**Task description**: Output everything in the listing exactly, with no line missing.

========

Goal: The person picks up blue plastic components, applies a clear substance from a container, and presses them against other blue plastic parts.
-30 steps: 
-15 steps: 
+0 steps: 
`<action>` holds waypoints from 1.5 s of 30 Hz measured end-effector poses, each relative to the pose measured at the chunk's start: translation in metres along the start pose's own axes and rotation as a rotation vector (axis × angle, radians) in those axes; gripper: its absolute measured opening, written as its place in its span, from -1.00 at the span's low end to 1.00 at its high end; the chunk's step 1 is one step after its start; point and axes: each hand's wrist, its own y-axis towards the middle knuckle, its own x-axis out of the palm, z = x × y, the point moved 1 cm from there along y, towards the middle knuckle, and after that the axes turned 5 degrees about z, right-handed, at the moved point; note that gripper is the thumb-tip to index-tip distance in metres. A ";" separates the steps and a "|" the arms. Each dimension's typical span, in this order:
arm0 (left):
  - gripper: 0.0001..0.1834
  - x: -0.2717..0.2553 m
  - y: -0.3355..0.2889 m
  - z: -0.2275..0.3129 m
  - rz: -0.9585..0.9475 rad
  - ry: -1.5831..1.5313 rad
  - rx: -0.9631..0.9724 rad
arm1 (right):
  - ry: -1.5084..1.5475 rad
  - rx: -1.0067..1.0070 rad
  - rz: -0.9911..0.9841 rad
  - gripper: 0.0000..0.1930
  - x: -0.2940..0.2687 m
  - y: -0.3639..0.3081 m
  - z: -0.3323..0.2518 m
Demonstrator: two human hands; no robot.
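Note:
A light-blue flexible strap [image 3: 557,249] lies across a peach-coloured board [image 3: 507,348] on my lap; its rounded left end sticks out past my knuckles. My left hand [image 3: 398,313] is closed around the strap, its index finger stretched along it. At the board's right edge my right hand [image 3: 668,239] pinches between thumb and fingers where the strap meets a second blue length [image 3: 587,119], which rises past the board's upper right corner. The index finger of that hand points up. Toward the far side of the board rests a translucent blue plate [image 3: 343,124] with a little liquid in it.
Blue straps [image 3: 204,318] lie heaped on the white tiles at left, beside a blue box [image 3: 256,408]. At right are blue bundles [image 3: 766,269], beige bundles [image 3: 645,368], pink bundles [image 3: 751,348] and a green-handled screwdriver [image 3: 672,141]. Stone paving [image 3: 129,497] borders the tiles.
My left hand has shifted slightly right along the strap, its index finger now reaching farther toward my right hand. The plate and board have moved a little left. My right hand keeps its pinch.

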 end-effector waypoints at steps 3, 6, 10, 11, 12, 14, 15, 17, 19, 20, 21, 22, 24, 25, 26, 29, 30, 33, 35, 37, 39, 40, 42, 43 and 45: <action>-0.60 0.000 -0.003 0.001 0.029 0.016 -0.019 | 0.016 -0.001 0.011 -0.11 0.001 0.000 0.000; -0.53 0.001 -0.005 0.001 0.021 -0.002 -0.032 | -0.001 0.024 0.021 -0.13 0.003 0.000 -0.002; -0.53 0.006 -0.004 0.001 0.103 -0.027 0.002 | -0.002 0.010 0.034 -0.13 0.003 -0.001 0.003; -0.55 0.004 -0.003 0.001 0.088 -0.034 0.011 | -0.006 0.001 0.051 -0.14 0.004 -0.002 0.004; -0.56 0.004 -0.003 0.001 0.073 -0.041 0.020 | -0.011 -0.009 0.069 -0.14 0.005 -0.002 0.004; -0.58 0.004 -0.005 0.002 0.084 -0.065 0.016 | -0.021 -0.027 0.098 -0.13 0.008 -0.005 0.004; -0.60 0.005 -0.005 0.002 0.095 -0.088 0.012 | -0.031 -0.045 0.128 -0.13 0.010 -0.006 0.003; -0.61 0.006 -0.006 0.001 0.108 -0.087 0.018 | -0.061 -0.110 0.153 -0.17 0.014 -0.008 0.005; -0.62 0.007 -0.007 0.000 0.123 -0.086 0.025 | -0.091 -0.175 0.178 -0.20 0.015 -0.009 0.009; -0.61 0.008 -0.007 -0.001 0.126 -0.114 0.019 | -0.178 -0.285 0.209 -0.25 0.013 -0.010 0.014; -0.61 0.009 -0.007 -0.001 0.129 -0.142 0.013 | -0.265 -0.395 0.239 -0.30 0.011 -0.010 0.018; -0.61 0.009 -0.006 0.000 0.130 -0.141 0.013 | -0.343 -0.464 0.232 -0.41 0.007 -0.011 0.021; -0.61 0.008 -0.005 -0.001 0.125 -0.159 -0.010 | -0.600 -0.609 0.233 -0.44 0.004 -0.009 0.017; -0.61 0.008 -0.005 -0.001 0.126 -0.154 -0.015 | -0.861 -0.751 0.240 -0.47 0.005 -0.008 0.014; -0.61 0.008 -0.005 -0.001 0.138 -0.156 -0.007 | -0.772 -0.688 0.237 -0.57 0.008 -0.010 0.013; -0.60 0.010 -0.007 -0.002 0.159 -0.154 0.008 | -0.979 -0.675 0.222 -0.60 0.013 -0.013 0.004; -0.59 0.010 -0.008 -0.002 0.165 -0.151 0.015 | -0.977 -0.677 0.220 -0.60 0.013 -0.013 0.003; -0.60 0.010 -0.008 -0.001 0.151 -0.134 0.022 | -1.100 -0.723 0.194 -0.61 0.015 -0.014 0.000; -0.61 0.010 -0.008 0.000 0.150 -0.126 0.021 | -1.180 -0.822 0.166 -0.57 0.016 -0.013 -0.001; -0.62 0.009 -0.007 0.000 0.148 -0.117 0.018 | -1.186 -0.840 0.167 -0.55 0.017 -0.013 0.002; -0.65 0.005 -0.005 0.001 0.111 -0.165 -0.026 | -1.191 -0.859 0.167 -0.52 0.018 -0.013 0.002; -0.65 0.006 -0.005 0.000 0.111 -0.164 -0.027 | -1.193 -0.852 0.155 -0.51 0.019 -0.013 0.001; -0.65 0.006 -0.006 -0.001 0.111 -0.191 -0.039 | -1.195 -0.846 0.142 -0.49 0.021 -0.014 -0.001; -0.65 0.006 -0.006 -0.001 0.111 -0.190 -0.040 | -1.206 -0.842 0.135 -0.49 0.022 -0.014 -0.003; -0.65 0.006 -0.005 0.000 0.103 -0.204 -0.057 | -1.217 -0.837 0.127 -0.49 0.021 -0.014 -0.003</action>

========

**Response area**:
Goal: The person picks up blue plastic components, applies a clear substance from a container, and presses them against other blue plastic parts.
-30 steps: 
-15 steps: 
+0 steps: 
`<action>` holds waypoints from 1.5 s of 30 Hz measured end-effector poses, each relative to the pose measured at the chunk's start: translation in metres along the start pose's own axes and rotation as a rotation vector (axis × angle, radians) in those axes; gripper: its absolute measured opening, written as its place in its span, from -1.00 at the span's low end to 1.00 at its high end; the chunk's step 1 is one step after its start; point and axes: each hand's wrist, its own y-axis towards the middle knuckle, its own x-axis out of the palm, z = x × y, the point moved 1 cm from there along y, towards the middle knuckle, and after that the axes turned 5 degrees about z, right-handed, at the moved point; note that gripper is the thumb-tip to index-tip distance in metres. A ";" separates the steps and a "|" the arms. Each dimension's typical span, in this order:
arm0 (left):
  - gripper: 0.0001..0.1834
  - x: -0.2717..0.2553 m
  - y: -0.3355..0.2889 m
  - z: -0.2275..0.3129 m
  - rz: -0.9585..0.9475 rad
  - ry: -1.5831..1.5313 rad
  - rx: -0.9631..0.9724 rad
arm1 (right):
  - ry: -1.5084..1.5475 rad
  - rx: -1.0067..1.0070 rad
  - rz: -0.9911..0.9841 rad
  - gripper: 0.0000..0.1930
  - x: -0.2940..0.2687 m
  - y: -0.3639..0.3081 m
  - z: -0.3323..0.2518 m
Demonstrator: two human hands; no robot.
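Note:
A light-blue flexible strap [image 3: 557,249] lies across a peach-coloured board [image 3: 507,348] on my lap; its rounded left end sticks out past my knuckles. My left hand [image 3: 398,313] is closed around the strap, its index finger stretched along it. At the board's right edge my right hand [image 3: 668,239] pinches between thumb and fingers where the strap meets a second blue length [image 3: 587,119], which rises past the board's upper right corner. The index finger of that hand points up. Toward the far side of the board rests a translucent blue plate [image 3: 343,124] with a little liquid in it.
Blue straps [image 3: 204,318] lie heaped on the white tiles at left, beside a blue box [image 3: 256,408]. At right are blue bundles [image 3: 766,269], beige bundles [image 3: 645,368], pink bundles [image 3: 751,348] and a green-handled screwdriver [image 3: 672,141]. Stone paving [image 3: 129,497] borders the tiles.
My left hand has shifted slightly right along the strap, its index finger now reaching farther toward my right hand. The plate and board have moved a little left. My right hand keeps its pinch.
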
 end-effector waypoints at steps 3, 6, 10, 11, 12, 14, 15, 17, 19, 20, 21, 22, 24, 25, 26, 29, 30, 33, 35, 37, 39, 40, 42, 43 and 45: <action>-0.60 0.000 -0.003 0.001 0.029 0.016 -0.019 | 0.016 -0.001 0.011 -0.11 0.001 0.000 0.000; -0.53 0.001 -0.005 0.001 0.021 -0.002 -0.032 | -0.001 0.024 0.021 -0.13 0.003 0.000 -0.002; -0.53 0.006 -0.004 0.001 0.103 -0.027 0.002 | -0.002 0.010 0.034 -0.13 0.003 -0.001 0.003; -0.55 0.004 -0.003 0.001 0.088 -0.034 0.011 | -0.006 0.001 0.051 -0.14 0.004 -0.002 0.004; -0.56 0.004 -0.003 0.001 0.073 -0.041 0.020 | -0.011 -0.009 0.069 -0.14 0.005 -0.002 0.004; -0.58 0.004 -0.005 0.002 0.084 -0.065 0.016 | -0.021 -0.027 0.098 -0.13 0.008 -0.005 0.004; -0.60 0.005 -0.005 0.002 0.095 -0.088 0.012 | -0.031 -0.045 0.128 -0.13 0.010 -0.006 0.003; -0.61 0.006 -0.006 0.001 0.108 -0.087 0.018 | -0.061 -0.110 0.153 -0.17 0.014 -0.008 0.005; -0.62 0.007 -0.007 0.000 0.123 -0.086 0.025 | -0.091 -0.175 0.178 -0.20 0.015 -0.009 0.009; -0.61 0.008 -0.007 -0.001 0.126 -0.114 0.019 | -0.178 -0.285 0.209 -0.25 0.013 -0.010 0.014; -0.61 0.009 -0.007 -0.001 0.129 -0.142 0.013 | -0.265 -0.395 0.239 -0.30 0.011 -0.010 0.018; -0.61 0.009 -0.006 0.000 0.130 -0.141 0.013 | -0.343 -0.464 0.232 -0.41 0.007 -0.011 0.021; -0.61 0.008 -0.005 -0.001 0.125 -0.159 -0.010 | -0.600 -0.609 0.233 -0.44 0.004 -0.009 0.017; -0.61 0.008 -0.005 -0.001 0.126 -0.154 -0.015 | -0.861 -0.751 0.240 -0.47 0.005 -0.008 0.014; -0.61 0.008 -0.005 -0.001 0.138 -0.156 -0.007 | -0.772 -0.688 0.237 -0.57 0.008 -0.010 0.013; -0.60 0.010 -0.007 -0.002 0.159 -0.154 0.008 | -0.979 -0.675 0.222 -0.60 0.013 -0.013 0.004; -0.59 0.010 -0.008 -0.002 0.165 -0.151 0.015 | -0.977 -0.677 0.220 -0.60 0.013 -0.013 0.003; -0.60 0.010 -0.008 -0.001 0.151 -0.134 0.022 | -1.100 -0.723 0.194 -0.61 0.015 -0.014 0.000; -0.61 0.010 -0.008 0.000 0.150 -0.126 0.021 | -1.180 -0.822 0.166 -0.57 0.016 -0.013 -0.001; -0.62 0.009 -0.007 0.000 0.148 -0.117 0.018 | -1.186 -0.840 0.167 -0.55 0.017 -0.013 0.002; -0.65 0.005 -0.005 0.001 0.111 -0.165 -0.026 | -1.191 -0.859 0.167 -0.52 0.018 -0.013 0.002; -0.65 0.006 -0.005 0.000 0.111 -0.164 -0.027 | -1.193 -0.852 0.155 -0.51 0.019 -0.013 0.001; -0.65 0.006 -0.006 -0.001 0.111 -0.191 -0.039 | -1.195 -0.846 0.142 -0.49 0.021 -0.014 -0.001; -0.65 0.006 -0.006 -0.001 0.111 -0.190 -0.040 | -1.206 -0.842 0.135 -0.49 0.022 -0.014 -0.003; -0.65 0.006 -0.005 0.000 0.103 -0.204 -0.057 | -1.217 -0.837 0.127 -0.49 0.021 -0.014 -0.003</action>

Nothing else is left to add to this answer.